Teja Edara, entrepreneur and UBC MBA student, sits down to talk with us about the foundation of Just Greet in Vancouver, BC. We follow his journey from concept to creation and explore challenges and lessons along the way.
What are the biggest challenges you have encountered in the Vancouver market?
There are two main challenges for any startup no matter the geographical location: financing and human resources. It’s hard to find people who are equally motivated and as a startup you cannot afford to pay that much. Lucky for me, I have a good investing team and MBA alumni from the Sauder School of Business. That made things a lot easier. Then we started to incorporate people one by one. Financing is definitely the biggest challenge in Vancouver. Finding capital is not as easy as if you go to the US. It’s hard to find investors and approach them with what you do.
What are the most valuable lessons you have learned throughout this process?
With investors the first step is getting to know each other and building trust. Successful entrepreneurs are already known in the market and they can access investors easily. For new people, it’s more about building the relationship with investors before even talking about money. I would suggest reaching as many people as possible and getting to know them. There are new angel investors in town every day.
Being an MBA student definitely helps when contacting investors. There are many resources to do so, but I used mainly two: Angel List and LinkedIn.
Angel List is a platform for investors and startups. You can do a very specific search and see who the angel investors present in town are.

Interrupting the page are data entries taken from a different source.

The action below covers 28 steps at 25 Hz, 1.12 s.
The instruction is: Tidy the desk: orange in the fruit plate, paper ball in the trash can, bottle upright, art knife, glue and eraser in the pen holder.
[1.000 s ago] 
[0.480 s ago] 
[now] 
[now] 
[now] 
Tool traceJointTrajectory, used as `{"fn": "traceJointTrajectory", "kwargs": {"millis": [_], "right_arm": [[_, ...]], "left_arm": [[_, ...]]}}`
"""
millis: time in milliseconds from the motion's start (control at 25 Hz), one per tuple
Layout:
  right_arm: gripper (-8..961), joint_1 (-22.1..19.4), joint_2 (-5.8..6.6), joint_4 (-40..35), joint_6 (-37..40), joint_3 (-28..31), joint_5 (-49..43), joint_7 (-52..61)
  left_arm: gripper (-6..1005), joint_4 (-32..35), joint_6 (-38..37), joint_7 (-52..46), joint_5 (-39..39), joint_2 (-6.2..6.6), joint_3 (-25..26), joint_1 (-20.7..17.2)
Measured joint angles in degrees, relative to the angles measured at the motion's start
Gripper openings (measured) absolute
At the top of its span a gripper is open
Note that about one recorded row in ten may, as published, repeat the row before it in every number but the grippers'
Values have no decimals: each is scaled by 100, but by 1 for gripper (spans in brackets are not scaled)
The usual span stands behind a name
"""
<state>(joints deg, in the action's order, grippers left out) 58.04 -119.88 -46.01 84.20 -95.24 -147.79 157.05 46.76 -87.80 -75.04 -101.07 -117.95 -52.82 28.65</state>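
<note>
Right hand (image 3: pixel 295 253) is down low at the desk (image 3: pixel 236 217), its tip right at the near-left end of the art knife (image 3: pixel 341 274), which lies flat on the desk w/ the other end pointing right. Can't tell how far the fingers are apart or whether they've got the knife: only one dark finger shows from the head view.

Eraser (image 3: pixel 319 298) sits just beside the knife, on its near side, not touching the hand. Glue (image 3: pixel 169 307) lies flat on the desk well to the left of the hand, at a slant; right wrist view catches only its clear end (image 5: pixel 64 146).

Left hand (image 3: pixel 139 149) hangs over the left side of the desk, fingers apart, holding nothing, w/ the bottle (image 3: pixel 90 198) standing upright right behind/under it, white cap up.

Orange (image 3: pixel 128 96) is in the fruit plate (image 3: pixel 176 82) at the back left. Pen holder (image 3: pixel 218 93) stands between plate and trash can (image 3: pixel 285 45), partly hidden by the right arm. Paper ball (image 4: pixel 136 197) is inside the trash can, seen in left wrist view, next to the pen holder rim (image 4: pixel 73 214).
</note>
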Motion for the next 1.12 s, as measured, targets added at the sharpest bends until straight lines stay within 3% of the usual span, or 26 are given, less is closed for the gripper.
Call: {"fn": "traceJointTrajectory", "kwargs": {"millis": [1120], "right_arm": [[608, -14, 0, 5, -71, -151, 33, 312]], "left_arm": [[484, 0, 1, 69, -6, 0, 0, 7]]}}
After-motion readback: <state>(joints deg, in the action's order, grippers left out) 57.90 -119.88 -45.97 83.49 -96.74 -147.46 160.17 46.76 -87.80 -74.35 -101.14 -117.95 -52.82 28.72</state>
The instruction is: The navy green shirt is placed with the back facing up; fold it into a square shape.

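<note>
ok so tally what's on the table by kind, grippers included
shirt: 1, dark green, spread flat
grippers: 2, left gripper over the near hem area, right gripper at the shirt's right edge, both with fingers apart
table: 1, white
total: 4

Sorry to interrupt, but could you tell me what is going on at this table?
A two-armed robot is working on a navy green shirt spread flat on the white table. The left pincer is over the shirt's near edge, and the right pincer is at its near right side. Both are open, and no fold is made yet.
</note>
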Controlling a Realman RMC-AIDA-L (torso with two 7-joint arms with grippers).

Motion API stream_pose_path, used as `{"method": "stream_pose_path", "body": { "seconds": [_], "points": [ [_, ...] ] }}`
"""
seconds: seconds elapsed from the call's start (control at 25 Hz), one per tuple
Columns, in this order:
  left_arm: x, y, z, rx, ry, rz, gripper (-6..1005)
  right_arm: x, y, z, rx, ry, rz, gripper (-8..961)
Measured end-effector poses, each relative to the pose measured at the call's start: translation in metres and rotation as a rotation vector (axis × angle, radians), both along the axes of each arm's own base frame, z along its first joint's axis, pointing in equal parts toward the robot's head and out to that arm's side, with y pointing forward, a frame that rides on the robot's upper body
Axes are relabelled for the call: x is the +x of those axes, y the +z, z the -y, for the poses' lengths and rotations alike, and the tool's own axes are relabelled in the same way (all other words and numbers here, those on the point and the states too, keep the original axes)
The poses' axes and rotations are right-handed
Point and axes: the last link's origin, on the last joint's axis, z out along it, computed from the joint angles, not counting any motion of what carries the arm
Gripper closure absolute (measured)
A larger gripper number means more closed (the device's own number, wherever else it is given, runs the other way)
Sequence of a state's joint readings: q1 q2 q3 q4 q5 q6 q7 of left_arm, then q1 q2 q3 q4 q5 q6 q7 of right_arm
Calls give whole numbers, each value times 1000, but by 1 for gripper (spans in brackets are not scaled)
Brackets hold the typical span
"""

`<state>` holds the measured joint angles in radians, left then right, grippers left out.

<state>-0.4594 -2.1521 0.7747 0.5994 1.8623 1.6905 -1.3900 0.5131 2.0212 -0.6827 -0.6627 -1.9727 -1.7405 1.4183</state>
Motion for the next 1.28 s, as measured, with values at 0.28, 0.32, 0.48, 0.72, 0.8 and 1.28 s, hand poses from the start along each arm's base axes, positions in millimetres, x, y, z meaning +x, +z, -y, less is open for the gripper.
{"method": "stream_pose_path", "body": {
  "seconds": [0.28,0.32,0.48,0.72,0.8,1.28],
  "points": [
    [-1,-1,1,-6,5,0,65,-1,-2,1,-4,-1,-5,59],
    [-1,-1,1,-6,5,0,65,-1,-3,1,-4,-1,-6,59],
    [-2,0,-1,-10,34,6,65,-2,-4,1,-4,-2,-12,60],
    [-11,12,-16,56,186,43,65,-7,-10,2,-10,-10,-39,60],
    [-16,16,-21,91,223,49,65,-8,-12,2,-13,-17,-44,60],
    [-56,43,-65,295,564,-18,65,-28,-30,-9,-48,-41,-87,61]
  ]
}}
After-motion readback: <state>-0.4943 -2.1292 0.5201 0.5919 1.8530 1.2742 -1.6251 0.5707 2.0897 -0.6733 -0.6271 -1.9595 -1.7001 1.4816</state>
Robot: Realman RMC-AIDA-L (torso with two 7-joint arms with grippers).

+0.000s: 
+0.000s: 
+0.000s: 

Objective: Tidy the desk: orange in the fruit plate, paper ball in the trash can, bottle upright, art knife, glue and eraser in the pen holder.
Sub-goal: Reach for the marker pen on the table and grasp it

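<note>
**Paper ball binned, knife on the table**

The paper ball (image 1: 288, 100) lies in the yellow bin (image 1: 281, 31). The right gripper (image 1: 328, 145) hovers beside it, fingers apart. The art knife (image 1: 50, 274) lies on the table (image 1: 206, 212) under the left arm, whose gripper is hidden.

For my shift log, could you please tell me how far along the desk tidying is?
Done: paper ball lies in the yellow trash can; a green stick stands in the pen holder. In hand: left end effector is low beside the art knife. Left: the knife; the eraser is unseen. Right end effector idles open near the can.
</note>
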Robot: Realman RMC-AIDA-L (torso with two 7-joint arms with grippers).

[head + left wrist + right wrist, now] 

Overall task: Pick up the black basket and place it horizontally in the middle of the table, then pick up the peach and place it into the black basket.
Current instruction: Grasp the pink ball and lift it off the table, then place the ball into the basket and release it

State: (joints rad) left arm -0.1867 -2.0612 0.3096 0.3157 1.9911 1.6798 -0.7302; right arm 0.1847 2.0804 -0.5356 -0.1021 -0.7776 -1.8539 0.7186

You get the names and you can map them out in LinkedIn. Then you can contact them via LinkedIn InMail with 5 or 6 sentences explaining:
- Who you are
- Your background
- What you know about them
- Why are you interested in talking to them
You have to be very clear on what you would like to get out of a possible meeting. The chances of getting a reply using a good InMail are one to eight.
When I look for investors, I pay attention to the work they have been doing and the startups they have been supporting. Angel List can definitely help you with that. Investors, on the other side, look if they actually have the right resources to support your venture, such as expertise and contacts.
Could you walk us through the stages of the startup process?
I came to the MBA program and I wanted to try this great idea out. First, I tested the concept with help from other classmates. I got some feedback and then I understood that even to test the concept I needed a more proper, functional approach and for that I needed some money.
I started reaching out to investors and my mentor and angel investor advised me on how to go step by step establishing my venture: hiring a lawyer, forming a company, determining the share structure, equity, etc. Every investor wants to see proper steps and legalized processes.
To pitch investors you need to understand what the value of your venture is and prepare a pitching deck. We got a lot of support from Sauder alumni and even one of the professors joined as investor and advisor. It’s a mix of the whole startup community out there including other known Sauder startups such as Recon Instruments and Kiip.
Teja is a serial entrepreneur with more than four years of experience in marketing, sales and management consulting. He has worked with multiple stakeholders extensively in India and the United Kingdom. Having created and operated successful ventures in outdoor advertising and e-commerce in the Indian market, he has developed great expertise in sales, strategy and customer experience in a start up environment.